In the Philosophical Transactions, 1818, William Herschel wrote: "1794 It is visible to the naked eye as a very small cloudiness. 1783, 1794, 1801, 1813, 7 feet telescope. It is a rich cluster of stars of various sizes. 1806, 10 feet telescope. There is no central contraction to denote a globular form. 1783, 1785, 20 feet telescope. A cluster of pretty compressed large stars."
In the 5th edition of Webb's Celestial Objects for Common Telescopes it is described as "beautiful and extensive region of small stars, a nebula to naked eye. How differently Lassell's 24-inch mirror shows it, his own words will best tell: 'A marvellously striking object.
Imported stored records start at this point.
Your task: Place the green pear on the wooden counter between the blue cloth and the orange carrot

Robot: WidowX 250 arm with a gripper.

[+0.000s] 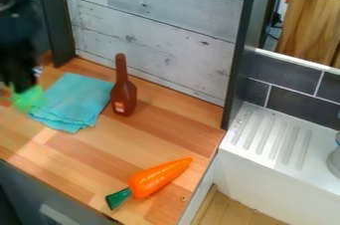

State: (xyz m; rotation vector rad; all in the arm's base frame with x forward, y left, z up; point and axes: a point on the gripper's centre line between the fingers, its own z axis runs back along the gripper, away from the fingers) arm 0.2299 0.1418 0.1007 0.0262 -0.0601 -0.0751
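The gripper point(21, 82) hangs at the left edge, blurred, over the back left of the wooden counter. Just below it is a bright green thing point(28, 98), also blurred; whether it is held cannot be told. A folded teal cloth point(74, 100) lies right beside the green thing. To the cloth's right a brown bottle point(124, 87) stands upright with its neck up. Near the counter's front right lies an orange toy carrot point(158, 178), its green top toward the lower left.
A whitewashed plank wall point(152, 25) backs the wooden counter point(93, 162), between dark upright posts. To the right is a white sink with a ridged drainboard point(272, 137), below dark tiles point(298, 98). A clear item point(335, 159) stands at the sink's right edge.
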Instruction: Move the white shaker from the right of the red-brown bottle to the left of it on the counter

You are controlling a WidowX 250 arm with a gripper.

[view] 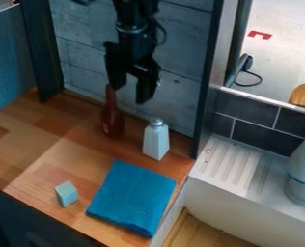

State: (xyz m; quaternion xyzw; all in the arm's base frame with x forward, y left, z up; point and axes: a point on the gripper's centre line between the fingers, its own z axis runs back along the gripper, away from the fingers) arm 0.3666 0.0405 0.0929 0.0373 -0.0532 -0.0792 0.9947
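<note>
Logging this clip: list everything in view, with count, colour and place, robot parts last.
Bottle: one, reddish brown, by the back panel
Shaker-like container: one, white, right of the bottle
Cloth: one, blue, front of counter
Block: one, pale blue-grey, left of the cloth
Counter: one, wood brown, beneath these
Ribbed ledge: one, white, right
Vessel: one, pale grey, right edge
Floor mark: one, red, upper right
Arm: one, black, top
Pincer: one, black, above the bottle and container, fingers apart
</note>
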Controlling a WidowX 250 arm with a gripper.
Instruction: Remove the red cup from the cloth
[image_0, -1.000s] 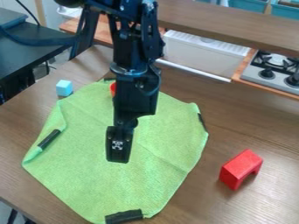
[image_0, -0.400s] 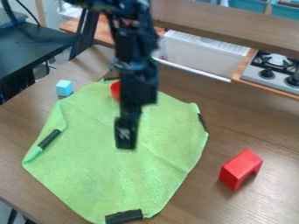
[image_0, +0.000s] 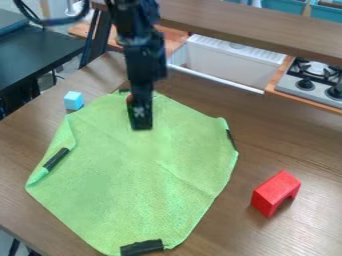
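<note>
My gripper (image_0: 141, 122) hangs over the upper part of the green cloth (image_0: 133, 170), pointing down. Just behind it a small bit of the red cup (image_0: 129, 99) shows at the gripper's left edge, near the cloth's top corner. The gripper hides most of the cup, and whether the two touch I cannot tell.
A light blue cube (image_0: 73, 100) stands left of the cloth's top corner. A red arch block (image_0: 275, 193) lies on the wooden table at the right. Behind are a white sink (image_0: 227, 62) and a stove (image_0: 310, 82).
The gripper has moved up the view, away from the cloth's middle towards its top corner. The red cup, more exposed a moment ago, is now mostly covered by it.
</note>
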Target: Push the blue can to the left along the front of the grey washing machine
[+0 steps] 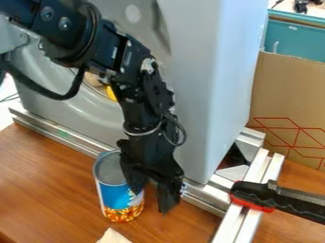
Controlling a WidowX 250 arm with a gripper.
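Can (114, 193), blue-labeled, stands upright on wood table (51, 190) in front of gray machine (213, 85); my gripper (152, 198) hangs right beside can, fingers spread. Prob. stiff, slick-sided, fairly heavy if full; I'd grip it approx. halfway up, w/ even pressure.

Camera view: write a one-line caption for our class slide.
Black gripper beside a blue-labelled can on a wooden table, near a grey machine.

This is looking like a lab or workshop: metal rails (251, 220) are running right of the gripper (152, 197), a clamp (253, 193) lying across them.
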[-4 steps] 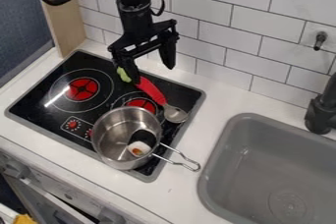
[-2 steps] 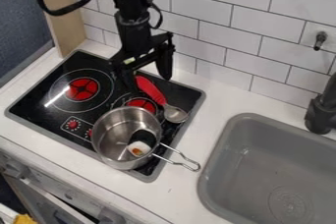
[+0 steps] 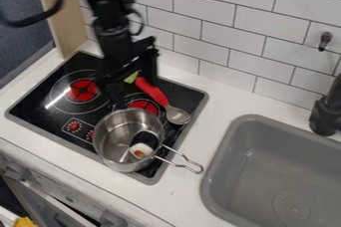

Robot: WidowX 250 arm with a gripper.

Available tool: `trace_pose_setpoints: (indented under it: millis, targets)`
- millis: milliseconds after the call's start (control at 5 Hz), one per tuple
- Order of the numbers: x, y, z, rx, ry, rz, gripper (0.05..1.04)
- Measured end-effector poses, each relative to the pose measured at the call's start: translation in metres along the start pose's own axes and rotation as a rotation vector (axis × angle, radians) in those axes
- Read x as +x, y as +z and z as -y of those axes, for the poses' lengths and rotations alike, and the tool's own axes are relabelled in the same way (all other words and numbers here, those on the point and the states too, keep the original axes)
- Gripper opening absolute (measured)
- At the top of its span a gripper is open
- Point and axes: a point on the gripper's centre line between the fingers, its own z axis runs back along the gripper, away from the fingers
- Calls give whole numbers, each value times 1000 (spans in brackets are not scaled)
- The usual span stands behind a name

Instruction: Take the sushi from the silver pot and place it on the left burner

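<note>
Lowering the wide-spread tool (image 3: 132, 87) could jar the pot (image 3: 105, 135), the sushi (image 3: 143, 144) lying so near its four-o'clock side.

Shiny metal pot (image 3: 116, 140), glossy black stovetop (image 3: 40, 96), smooth matt grey sink (image 3: 243, 171).

We see the arm (image 3: 111, 24) blurred and cut off at the top edge, its gripper (image 3: 132, 91) partly hiding a green thing (image 3: 132, 77), while the right edge crops the faucet (image 3: 324, 116) and sink (image 3: 250, 117) and the bottom edge a yellow thing (image 3: 25, 222).
</note>
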Motion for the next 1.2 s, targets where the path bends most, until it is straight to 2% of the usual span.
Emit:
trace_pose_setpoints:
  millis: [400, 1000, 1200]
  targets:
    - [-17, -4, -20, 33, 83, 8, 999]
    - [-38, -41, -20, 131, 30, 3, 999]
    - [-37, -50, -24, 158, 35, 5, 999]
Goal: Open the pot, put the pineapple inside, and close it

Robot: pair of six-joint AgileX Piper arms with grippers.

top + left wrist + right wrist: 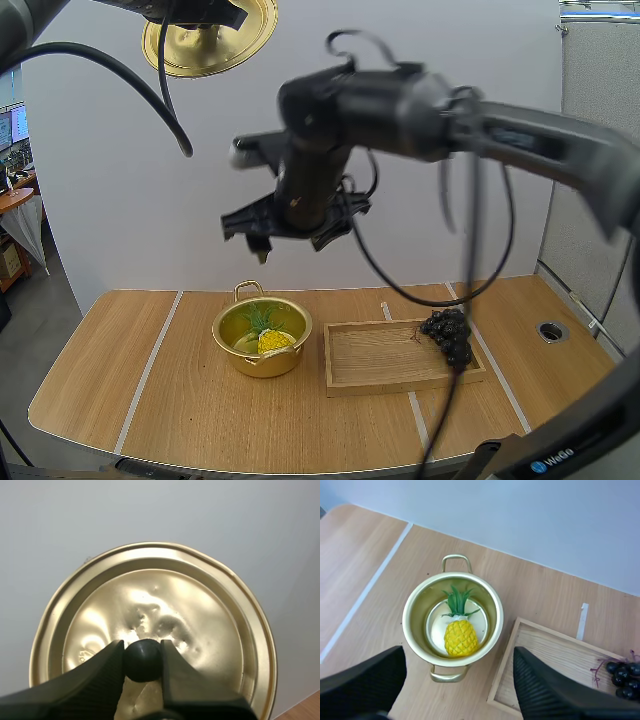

No one can see it for the first time without an exclamation . . . The field of view, 19' in diam. and angular subtense 53.5 degrees, is perfectly full of brilliant stars, unusually equal in magnitude, and distribution over the whole area. Nothing but a sight of the object itself can convey an adequate idea of its exquisite beauty.' Smyth observes that the stars form curves, often commening with a larger one. There is an elegant festoon near centre, starting with a reddish star; 9-inch speculum 1871. No ruddy star, Feb. 18, 21, 1882. Espin, pale yellow, 1893. About half a degree S.p., just beyond a group of outliers, is NGC 2158, a faint dim cloud of very minute stars."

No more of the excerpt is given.